In order to calculate the person-years lost through mother-to-child transmission prevention failure, the authors estimated the number of children infected with HIV through
vertical transmission, using data from the Actuarial Society of South
Africa AIDS and Demographic Model and reducing that number to account
for HIV prevalence in South Africa with population growth in mind.
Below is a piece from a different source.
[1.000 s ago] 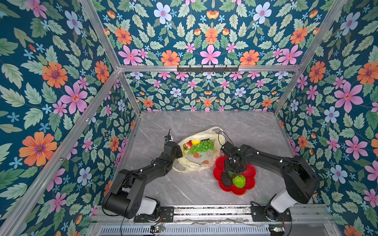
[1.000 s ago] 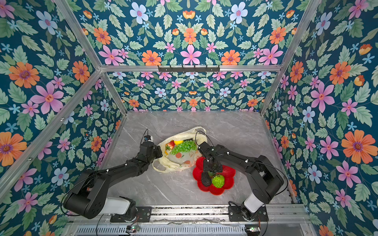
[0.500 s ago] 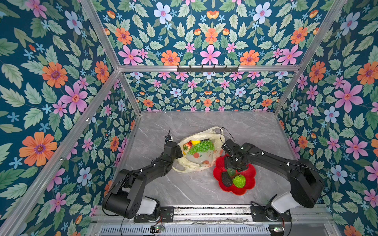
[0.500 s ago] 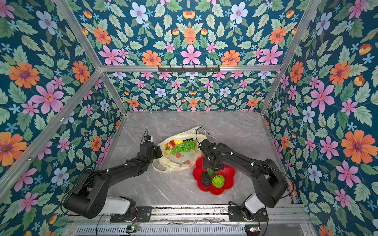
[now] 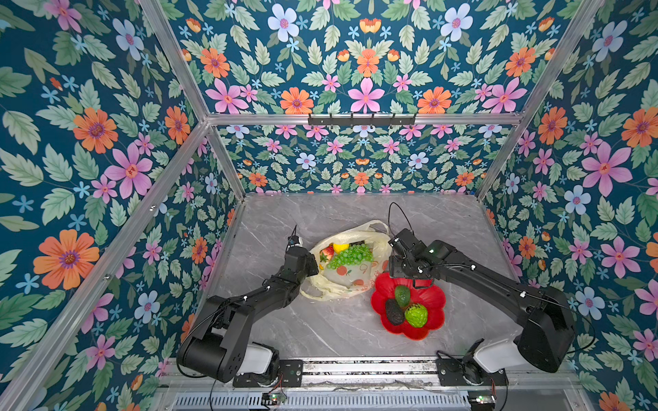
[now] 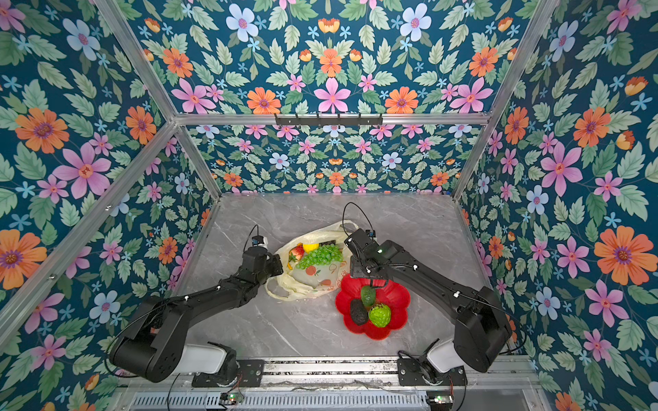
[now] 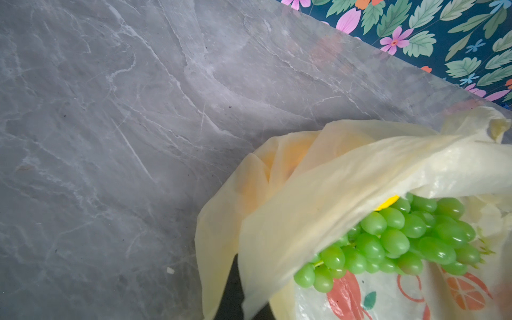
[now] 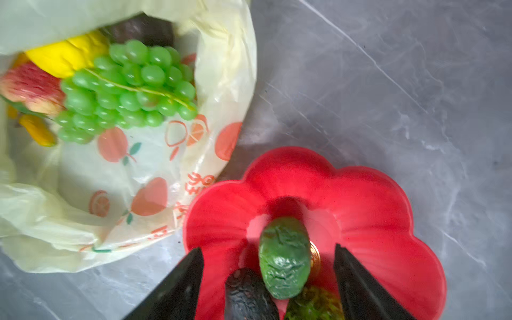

They
estimated mother-to-child transmission prevention coverage using data
from the PMTCT Task Team in South Africa and the Health Systems Trust.
The research team assumed that it was feasible for South Africa to
start a mother-to-child transmission prevention program in 2000, given
that nevirapine was available for free, and estimated a ramping up to
about 55 percent coverage by 2005. This estimate is less than the coverage
achieved by both Namibia and Botswana. They used the HIV Network for
Prevention Trials 012 trial, which showed that single-dose nevirapine
decreased transmission by 47 percent compared with oral ZDV in a breastfeeding
population. To estimate the person-years lost per case of HIV
transmitted, the authors assumed a life expectancy of 48 years and then
subtracted the average survival of an HIV-infected baby without ARV
treatment. The authors estimated that 1.6 million person-years were
lost in South Africa from 2000 to 2005 by not implementing a
mother-to-child transmission prophylaxis program using nevirapine.